Katie and family enjoying Chugach State Park in November 2019.” Photo by Jen Aschoff.

“I wanted a job where I could litigate,” she said. “I had already been to Alaska and knew it was gorgeous and beautiful… and the job that opened up at Trustees involved working on the Pebble exploration trial. Trustees for Alaska was a good choice for me.”

She still works to stop the proposed Pebble mine, and to protect the health of wildlife and public lands. “The Arctic Refuge and the Pebble mine are the biggest issues facing Alaska in terms of conservation,” she said. “It surprises me that bad ideas just don’t die. The role of money is so strong. It’s amazing what it takes to make bad ideas go away, even in the face of significant public opposition, even with agency opposition.”
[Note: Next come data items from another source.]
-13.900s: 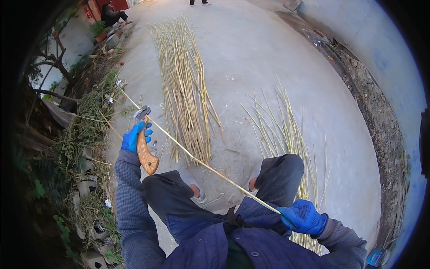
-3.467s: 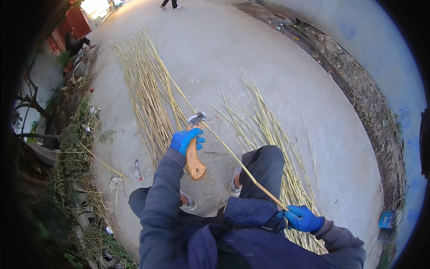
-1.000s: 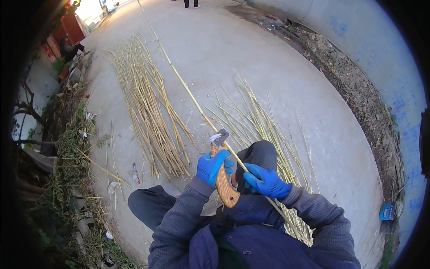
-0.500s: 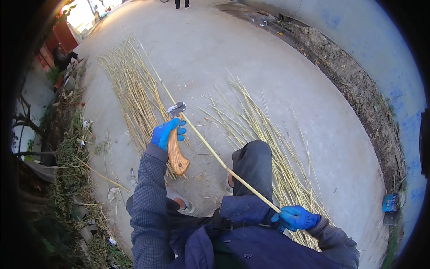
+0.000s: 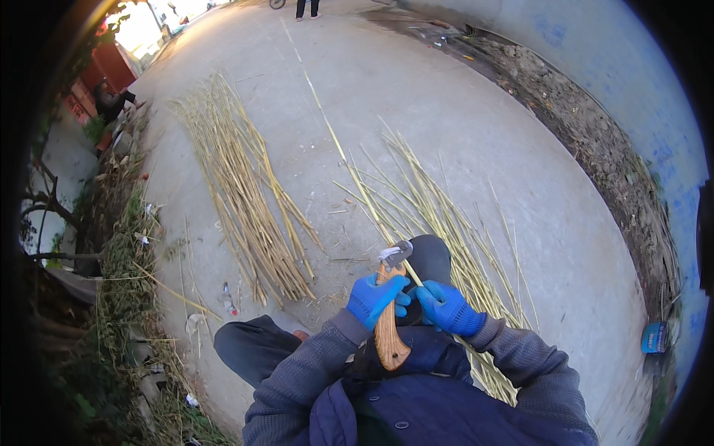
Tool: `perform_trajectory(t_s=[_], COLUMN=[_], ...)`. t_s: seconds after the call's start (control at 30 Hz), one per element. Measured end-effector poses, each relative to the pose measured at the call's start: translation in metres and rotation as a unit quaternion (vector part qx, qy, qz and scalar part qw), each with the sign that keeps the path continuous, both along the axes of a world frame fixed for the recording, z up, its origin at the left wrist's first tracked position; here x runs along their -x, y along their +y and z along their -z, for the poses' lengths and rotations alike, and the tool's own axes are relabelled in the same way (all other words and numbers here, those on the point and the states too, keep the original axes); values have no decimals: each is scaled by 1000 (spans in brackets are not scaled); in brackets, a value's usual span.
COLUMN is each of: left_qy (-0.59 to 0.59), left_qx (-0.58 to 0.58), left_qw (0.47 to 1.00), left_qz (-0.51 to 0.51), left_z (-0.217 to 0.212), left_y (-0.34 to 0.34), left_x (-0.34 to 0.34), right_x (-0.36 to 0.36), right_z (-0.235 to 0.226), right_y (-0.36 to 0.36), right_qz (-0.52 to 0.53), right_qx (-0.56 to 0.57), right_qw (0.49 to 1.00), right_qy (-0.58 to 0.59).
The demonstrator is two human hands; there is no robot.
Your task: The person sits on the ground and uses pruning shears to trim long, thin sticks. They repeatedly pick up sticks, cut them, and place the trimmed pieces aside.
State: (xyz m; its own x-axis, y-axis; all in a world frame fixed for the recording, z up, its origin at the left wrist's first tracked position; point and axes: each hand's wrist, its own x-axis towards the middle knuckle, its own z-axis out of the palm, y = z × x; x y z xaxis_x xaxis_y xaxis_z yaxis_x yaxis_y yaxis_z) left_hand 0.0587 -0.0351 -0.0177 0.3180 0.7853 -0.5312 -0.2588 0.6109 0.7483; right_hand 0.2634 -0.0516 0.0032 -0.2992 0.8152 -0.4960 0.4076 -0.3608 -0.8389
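Observation:
My left hand [image 5: 374, 299], in a blue glove, is closed round a hand tool with a curved wooden handle [image 5: 390, 343] and a small metal head. That metal head sits against a long, thin, pale stalk [image 5: 346, 157]. Just to the right, my blue-gloved right hand [image 5: 449, 307] pinches the near end of the stalk, close to my raised knee. From there the stalk runs away up the concrete. A bundle of yellowish stalks [image 5: 245, 201] lies on the left, and a greener bundle [image 5: 476, 275] lies on the right, partly hidden by my leg and right arm.
Weeds and debris [image 5: 119, 320] line the left edge. A dirt strip [image 5: 573, 126] and a pale blue wall [image 5: 639, 97] bound the right, where a blue container [image 5: 654, 337] stands. One person [image 5: 111, 100] is low at the far left; another person's legs [image 5: 306, 7] show at the top.
My left hand has brought the tool right and nearer to me. My right hand has moved up and left, so both hands are now close together. The stalk has swung rightward and extends farther ahead.

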Motion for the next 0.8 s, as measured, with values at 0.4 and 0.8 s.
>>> perform_trajectory(t_s=[0.4, 0.8], left_qy=[89, 30], left_qx=[-159, -71], left_qw=[949, 987], left_qz=[-257, -144], left_z=[-11, -9], left_y=[157, 64], left_x=[185, 47], right_x=[-109, -17], right_z=[-12, -7], right_y=[-143, -9], right_qz=[-150, -36], right_qx=[12, -54], right_qw=[988, 997], right_qy=[-34, 42])
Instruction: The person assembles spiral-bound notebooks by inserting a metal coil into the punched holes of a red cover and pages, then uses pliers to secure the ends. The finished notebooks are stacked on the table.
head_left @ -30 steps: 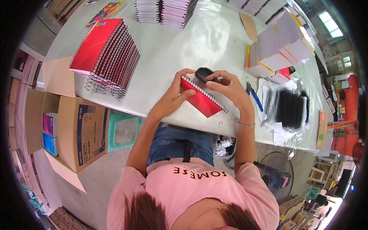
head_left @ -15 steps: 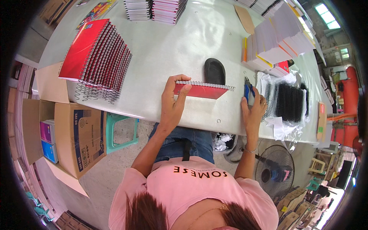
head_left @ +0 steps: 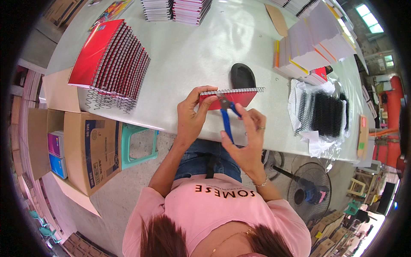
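Observation:
My left hand (head_left: 195, 111) grips a red spiral notebook (head_left: 244, 100) by its left end, thumb on the front cover. The notebook is held up with its wire coil along the top edge, and a bit of coil sticks out past the right end. Blue-handled pliers (head_left: 227, 118) are in my right hand (head_left: 248, 139), their handles spread between thumb and fingers. The pliers' jaws lie in front of the cover, close to the coil near my left fingers; whether they touch the wire I cannot tell. Behind the notebook lies a black oval object (head_left: 242, 76) on the table.
A tall pile of red spiral notebooks (head_left: 96, 60) stands at the left, loose coils beneath. Black coils (head_left: 327, 113) rest on white wrapping at the right, below stacks of unbound pages (head_left: 317, 43). An open carton (head_left: 92, 150), a green stool (head_left: 139, 145) and a fan (head_left: 310, 188) stand below the table edge.
My right hand has lifted the blue pliers from the table at the right and brought them left to the notebook. My left hand still holds the notebook in nearly the same place.

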`<action>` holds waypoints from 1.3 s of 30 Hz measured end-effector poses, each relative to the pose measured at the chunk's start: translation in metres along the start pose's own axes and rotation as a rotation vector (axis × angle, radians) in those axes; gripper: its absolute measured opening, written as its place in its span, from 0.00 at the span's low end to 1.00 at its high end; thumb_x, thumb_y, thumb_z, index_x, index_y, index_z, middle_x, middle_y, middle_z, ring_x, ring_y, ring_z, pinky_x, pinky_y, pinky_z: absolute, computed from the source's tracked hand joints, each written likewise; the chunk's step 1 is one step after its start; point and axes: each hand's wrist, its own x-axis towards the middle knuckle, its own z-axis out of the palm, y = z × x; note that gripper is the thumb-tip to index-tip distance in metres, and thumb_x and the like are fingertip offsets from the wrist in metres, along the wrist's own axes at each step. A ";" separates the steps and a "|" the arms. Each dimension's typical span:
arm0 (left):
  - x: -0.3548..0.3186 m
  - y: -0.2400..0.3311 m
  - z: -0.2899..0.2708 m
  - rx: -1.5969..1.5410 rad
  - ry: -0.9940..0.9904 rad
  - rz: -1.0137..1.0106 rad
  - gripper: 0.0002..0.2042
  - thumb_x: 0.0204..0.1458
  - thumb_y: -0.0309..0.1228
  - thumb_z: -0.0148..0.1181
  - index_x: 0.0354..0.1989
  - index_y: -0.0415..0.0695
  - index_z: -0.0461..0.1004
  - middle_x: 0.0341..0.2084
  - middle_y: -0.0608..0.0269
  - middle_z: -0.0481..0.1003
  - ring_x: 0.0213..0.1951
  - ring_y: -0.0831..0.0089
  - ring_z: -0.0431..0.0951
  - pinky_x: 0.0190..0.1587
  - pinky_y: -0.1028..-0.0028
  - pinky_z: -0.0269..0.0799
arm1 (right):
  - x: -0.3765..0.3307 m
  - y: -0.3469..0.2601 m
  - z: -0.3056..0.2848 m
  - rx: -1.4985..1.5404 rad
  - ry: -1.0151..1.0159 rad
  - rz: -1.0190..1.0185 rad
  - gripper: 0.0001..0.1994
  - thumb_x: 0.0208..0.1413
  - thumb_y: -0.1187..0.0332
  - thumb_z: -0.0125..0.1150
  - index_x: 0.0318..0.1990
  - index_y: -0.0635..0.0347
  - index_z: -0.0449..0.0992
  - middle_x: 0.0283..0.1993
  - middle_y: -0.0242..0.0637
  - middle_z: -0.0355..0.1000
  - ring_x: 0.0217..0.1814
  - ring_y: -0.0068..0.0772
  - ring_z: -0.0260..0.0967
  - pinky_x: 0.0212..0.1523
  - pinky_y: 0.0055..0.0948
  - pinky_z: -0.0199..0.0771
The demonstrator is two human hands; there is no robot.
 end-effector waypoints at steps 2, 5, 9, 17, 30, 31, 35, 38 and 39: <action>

Even, in fact, when the legal argument is about the meaning of a clearly defined word. Katie and Brook both worked on litigation over coal mining in the Wishbone Hill area of the Matanuska-Susitna Valley. The case essentially came down to whether the word “shall” meant “shall,” and therefore the agency was illegally renewing a mine’s expired permit.

Trustees won the case, but that this had to go to court goes to the core of how so many people in power do everything they can to defy the law.

“I take a very academic view of the law and I think that makes me even more surprised and aghast at what people get away with, what we have to go to court over,” said Katie.

Katie's family protests the hazardous Pebble mine proposal. The fight has gone on for ten years.
Hazel’s first protest! Katie and her family at Pebble protest outside Sen. Murkowski’s office, spring 2019.” Photo by Maresa Jenson.

When those in power flip-flop their reasoning and make justifications for actions that go against their obligations and the law, it means lawyers have to spend time arguing over inanities rather than doing the hard work that needs to get done, she said, “work that requires that we can make time for having fairly sophisticated discussions about how we can live with the natural world and respect Indigenous peoples, and respect how we want to live our lives.”

Getting to that work matters immensely to Katie, as does making a commitment to the long arc of change. “Someone famous said you never win in this work, you’re just holding the line,” she said. “The gold and copper will always be in the ground in Bristol Bay, the oil will always be in the ground in the Arctic Refuge. Until we have a very significant shift in society, that’s part of the work that’s tough and ongoing and one of the reason people need to do it for the long haul.”

Katie has seen how those who have spent their lives protecting places and knowing the issues have the rich perspective and relationships necessary to make change happen.

“It’s been my goal from the start to be one of those long-term people,” she said. “A decade seemed like such a long time to me when I started, and now I see that it goes by fast. Back then I was so proud when I first got my business cards with my name on them as staff attorney. Now, a decade later, I think my law school me would be really proud.”